The wheels built up wonderfully and I had no problem getting to even tension, but it was a bit surprising at first because instead of having one final tension for each side of the wheel I had a (slightly) different for inner and outer spokes on each side of the wheel. For example, here’s the numbers from the front wheel:

  • NDS (L) Inner: 22 (117 kgf)
  • NDS (L) Outer: 21 (105 kgf)
  • DS (R) Inner: 20 (94 kgf)
  • DS (R) Outer: 19 (85 kgf)

So my question: Is this normal?

Due to what’s effectively a slightly different flange spacing it makes sense, but I wasn’t able to find anything about it searching around online, so maybe it’s just one of those things that’s understood/accepted by more experienced wheelbuilders?

(If it’s useful I have a full writeup on that build here.)

One Answer

Yes, it's normal and you correctly understand why. Some straight pull hubs can create more variance in bracing angle per side than a j-bend hub would. Other straight-pull designs (Velomax/Easton comes to mind) put the spokes in a straight line, creating the least of this variance possible.

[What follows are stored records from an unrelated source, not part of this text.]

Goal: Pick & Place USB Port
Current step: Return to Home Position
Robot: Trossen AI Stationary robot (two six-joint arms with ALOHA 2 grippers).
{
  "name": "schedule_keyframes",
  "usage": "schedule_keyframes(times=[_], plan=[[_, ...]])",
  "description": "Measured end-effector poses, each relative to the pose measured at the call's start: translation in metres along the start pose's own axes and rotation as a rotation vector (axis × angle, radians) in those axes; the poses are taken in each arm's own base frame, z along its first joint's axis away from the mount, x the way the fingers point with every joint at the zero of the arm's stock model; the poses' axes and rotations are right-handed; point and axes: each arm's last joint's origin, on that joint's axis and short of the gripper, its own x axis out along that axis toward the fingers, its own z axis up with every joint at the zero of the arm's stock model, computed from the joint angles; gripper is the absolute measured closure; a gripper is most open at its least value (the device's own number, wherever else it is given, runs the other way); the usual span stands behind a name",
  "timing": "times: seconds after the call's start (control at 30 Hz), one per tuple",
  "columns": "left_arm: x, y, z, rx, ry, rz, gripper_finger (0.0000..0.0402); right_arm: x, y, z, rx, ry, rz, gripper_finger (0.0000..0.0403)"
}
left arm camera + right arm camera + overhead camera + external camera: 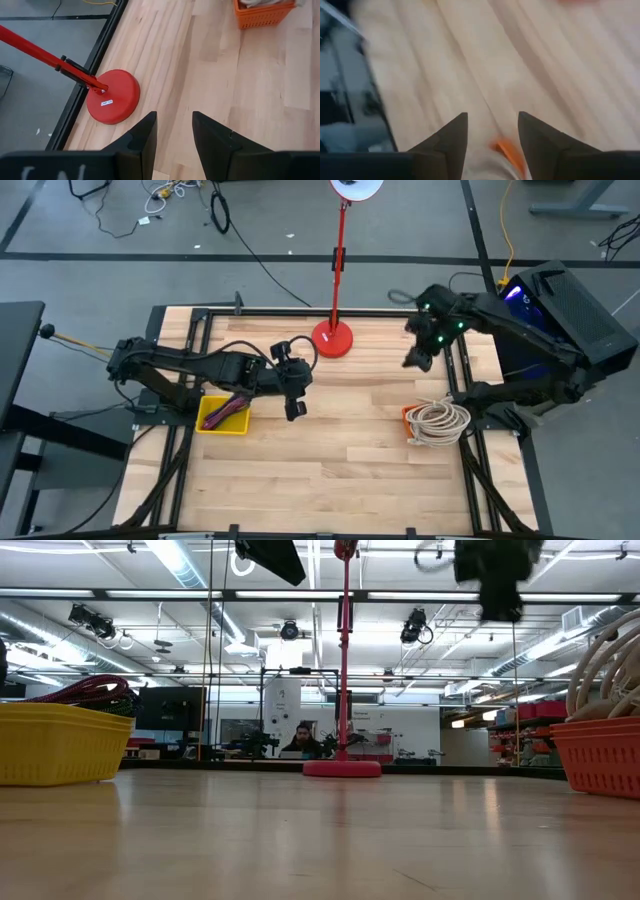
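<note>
Beyond a workshop of strip lights and benches lies the pale wooden table [330, 470], seen from above with both arms over it. The left gripper [295, 405] hangs just off the table's centre towards 10 o'clock, its fingers parted with only bare wood between them. The right gripper [415, 360] hangs at about 2 o'clock, fingers likewise spread and carrying nothing. Outward from the left tool, the red stand base [332, 338] sits at 12 o'clock, near the far edge, and the yellow bin [212, 426] at 9 o'clock holds dark red cables [228, 410]. Outward from the right tool, the orange bin [600, 755] at 3 o'clock holds a pale coiled cable [437, 420], its loops rising above the rim. No separate USB part can be made out. With the table bare between the bins, the sorting looks done, and what remains is a clean retreat. Each arm would do best to rise first and then fold back. The left should keep its wrist away from the stand's pole. The right should draw away from the bin's side, so no finger catches a raised loop.
</note>
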Motion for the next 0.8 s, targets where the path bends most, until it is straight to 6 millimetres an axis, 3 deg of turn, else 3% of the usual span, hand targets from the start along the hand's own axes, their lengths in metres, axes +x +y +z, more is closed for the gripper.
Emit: schedule_keyframes(times=[0.27, 0.43, 0.53, 0.8], plan=[[-0.024, 0.018, 0.010, -0.051, -0.123, -0.025, 0.0271, -0.054, 0.075, 0.039, -0.326, -0.613, 0.324, 0.0229], [-0.054, 0.034, 0.017, -0.100, -0.258, -0.044, 0.0271, -0.070, 0.128, 0.040, -0.548, -0.883, 0.569, 0.0229], [-0.073, 0.044, 0.017, -0.119, -0.323, -0.081, 0.0271, -0.066, 0.155, 0.031, -0.641, -0.921, 0.653, 0.0229], [-0.110, 0.065, 0.003, -0.135, -0.386, -0.139, 0.0271, -0.032, 0.209, -0.002, -0.774, -0.829, 0.701, 0.0229]])
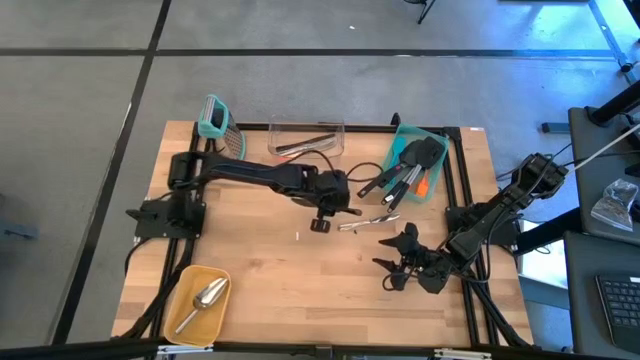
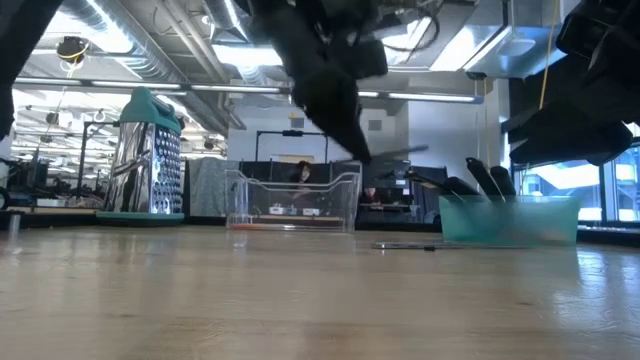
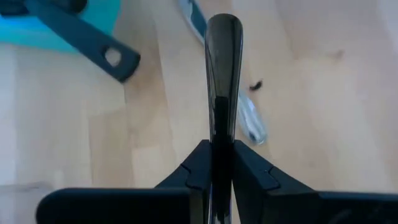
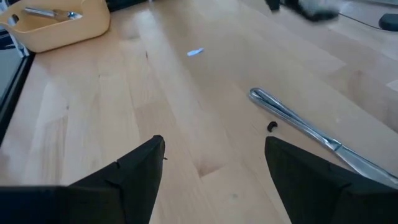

On a j-bend hub, there is also some amount of this effect. But, it's usually very minor. How minor varies with flange thickness and rim diameter. In other words, it's at its least in a road wheel (big rim, dainty flanges) and greatest within BMX (little rim, sometimes thick flanges). You see the same thing where it's almost never a noticeable phenomenon building road wheels that the true optimal spoke length varies with the side of the flange, but if you look at nipple thread engagement on most BMX wheels the difference in engagement is readily observable. In almost any case with a j-bend hub, the effect is minimal enough and the rim is stiff enough that you can have all the spokes at the same tension and the wheel will still be visually true, because the rim stiffness is enough to make it that way. But, using a dial indicator on a very light, low spoke count rim built to near-perfect tension tolerance, you will be able to see the effect on the indicator.

Another way to think about it: the classical spoke length formula reduces the wheel to a bunch of circles and triangles between points in 3-dimensional space. It doesn't account for flange thickness unless you run the formula once for each side of the flange. It also doesn't account for the thickness of the spoke, i.e. the distance between its surface and center.

In practical terms, for bikes, once in a very great while, if you build a lot of BMX or ebike wheels, the whole thing can result in running out of threaded length on one side of a flange but not the other. I've seen it a few times. The importance of understanding this effect is actually in resurgence, because small wheel motor hub rebuilds are an increasingly common shop task, and they have some of the thickest, shortest spokes on the thickest flanges of pretty much any bike wheel genre in history.